In one example, num_palette_indices_idc_sign_flag may be conditionally signalled based on num_palette_indices_idc_abs. Examples of conditional signalling are listed below.

    • num_palette_indices_idc_abs
    • if(num_palette_indices_idc_abs<PRED && num_palette_indices_idc_abs>0)
    • num_palette_indices_idc_sign_flag

When PRED equals 2*MaxPaletteIndex, num_palette_indices_idc_sign_flag may be conditionally signalled as follows:

    • num_palette_indices_idc_abs
    • if(num_palette_indices_idc_abs<2*MaxPaletteIndex && num_palette_indices_idc_abs>0)
    • num_palette_indices_idc_sign_flag

A decoder receiving num_palette_indices_idc_abs and conditionally receiving num_palette_indices_idc_sign_flag may derive NumPaletteIndices. An example of deriving NumPaletteIndices is listed below:


NumPaletteIndices=PRED+NumPaletteIndicesIdc

    • where NumPaletteIndicesIdc may be derived as:
    • if (num_palette_indices_idc_sign_flag==0)
      • NumPaletteIndicesIdc=num_palette_indices_idc_abs
    • else
      • NumPaletteIndicesIdc=−num_palette_indices_idc_abs

It should be noted that the condition (num_palette_indices_idc_sign_flag==0) may occur when num_palette_indices_idc_sign_flag is not present in a bitstream. Referring again to FIG. 2, intra-frame prediction processing unit 212 may be configured to output syntax elements num_palette_indices_idc_abs and num_palette_indices_idc_sign_flag to entropy encoding unit 220. Entropy encoding unit 220 may entropy encode num_palette_indices_idc_abs and num_palette_indices_idc_sign_flag as described in detail below.

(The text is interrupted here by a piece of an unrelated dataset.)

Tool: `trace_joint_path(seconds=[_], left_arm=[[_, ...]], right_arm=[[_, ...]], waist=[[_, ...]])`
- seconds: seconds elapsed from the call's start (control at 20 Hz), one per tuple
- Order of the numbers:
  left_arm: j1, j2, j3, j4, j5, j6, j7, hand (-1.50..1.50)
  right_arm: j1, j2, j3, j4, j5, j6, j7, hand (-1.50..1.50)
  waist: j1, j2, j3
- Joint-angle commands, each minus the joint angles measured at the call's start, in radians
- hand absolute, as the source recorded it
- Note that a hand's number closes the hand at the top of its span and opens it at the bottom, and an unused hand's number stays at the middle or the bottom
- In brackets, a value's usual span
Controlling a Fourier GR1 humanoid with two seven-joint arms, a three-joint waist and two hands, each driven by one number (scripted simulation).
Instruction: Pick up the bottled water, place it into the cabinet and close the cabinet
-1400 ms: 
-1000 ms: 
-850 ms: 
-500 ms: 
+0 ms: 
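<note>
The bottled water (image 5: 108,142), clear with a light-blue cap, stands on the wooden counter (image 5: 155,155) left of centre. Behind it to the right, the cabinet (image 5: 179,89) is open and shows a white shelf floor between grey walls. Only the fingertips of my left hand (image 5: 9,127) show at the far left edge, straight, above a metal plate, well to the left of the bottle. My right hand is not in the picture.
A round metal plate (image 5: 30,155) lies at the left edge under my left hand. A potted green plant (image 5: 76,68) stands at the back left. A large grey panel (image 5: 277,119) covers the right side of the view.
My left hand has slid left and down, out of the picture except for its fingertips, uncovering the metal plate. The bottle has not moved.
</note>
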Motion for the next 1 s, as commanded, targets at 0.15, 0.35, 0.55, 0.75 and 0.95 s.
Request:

As described above, the derivation of variable NumPaletteIndices and the resulting binarization of num_palette_indices_idc in JCTVC-T1005 may be less than ideal. In one example, as an alternative to generating syntax elements num_palette_indices_idc_abs and num_palette_indices_idc_sign_flag, video encoder 200 and/or intra-frame prediction processing unit 212 may be configured to generate syntax element num_palette_indices_idc in a more efficient manner than provided in JCTVC-T1005. That is, in one example, num_palette_indices_idc may be defined as follows:

num_palette_indices_idc is an indication of the number of palette indices signalled for the current block. When num_palette_indices_idc is not present, it is inferred to be equal to 0. The variable NumPaletteIndices specifies the number of palette indices signalled for the current block and may be derived as follows:


NumPaletteIndices=num_palette_indices_idc−MaxPaletteIndex

where all indices in a current palette table shall be used in the index mapping process at least one time so that the syntax element num_palette_indices_idc is always greater than or equal to MaxPaletteIndex.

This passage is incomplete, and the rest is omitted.